Would you output the whole listing below, exactly as it reads?
------------
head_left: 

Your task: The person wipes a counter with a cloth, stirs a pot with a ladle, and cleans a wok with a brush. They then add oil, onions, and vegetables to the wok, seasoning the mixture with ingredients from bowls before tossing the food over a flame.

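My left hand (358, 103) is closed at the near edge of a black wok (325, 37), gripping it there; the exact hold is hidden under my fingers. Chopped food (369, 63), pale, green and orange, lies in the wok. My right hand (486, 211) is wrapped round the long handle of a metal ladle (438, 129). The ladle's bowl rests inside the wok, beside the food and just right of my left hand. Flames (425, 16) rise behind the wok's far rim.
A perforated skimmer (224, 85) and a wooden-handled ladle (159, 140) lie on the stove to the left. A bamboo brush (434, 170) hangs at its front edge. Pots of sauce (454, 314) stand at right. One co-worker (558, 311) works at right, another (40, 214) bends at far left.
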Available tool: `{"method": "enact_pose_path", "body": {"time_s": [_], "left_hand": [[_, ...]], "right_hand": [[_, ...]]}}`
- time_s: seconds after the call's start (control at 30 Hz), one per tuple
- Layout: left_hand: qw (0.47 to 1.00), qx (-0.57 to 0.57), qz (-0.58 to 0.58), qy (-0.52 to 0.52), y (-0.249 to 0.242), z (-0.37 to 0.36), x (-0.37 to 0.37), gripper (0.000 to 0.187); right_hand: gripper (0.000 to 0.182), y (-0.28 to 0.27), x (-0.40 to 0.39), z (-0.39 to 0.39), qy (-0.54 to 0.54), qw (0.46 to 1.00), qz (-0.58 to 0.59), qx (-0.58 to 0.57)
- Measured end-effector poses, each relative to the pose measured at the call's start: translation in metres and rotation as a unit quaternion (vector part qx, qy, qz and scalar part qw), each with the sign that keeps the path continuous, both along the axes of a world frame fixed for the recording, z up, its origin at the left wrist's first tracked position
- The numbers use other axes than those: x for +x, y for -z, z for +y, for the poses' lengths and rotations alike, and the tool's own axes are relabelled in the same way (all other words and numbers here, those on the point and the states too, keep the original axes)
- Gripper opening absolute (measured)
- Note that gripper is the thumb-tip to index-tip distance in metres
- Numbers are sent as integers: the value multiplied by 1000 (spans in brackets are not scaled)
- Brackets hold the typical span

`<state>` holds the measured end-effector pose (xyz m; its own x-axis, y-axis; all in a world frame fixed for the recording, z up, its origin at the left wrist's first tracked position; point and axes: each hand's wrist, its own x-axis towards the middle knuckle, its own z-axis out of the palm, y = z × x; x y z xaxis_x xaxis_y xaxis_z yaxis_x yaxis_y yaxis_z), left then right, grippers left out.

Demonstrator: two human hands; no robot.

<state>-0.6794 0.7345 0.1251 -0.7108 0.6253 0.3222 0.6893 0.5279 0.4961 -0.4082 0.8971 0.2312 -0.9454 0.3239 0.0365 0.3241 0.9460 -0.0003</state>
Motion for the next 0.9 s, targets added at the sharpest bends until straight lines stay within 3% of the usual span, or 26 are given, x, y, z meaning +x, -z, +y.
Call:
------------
Result
head_left: 

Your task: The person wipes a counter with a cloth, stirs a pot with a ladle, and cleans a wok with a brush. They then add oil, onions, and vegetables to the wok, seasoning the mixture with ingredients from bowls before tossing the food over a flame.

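My left hand (358, 103) is closed at the near edge of a black wok (325, 37), gripping it there; the exact hold is hidden under my fingers. Chopped food (369, 63), pale, green and orange, lies in the wok. My right hand (486, 211) is wrapped round the long handle of a metal ladle (438, 129). The ladle's bowl rests inside the wok, beside the food and just right of my left hand. Flames (425, 16) rise behind the wok's far rim.
A perforated skimmer (224, 85) and a wooden-handled ladle (159, 140) lie on the stove to the left. A bamboo brush (434, 170) hangs at its front edge. Pots of sauce (454, 314) stand at right. One co-worker (558, 311) works at right, another (40, 214) bends at far left.
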Available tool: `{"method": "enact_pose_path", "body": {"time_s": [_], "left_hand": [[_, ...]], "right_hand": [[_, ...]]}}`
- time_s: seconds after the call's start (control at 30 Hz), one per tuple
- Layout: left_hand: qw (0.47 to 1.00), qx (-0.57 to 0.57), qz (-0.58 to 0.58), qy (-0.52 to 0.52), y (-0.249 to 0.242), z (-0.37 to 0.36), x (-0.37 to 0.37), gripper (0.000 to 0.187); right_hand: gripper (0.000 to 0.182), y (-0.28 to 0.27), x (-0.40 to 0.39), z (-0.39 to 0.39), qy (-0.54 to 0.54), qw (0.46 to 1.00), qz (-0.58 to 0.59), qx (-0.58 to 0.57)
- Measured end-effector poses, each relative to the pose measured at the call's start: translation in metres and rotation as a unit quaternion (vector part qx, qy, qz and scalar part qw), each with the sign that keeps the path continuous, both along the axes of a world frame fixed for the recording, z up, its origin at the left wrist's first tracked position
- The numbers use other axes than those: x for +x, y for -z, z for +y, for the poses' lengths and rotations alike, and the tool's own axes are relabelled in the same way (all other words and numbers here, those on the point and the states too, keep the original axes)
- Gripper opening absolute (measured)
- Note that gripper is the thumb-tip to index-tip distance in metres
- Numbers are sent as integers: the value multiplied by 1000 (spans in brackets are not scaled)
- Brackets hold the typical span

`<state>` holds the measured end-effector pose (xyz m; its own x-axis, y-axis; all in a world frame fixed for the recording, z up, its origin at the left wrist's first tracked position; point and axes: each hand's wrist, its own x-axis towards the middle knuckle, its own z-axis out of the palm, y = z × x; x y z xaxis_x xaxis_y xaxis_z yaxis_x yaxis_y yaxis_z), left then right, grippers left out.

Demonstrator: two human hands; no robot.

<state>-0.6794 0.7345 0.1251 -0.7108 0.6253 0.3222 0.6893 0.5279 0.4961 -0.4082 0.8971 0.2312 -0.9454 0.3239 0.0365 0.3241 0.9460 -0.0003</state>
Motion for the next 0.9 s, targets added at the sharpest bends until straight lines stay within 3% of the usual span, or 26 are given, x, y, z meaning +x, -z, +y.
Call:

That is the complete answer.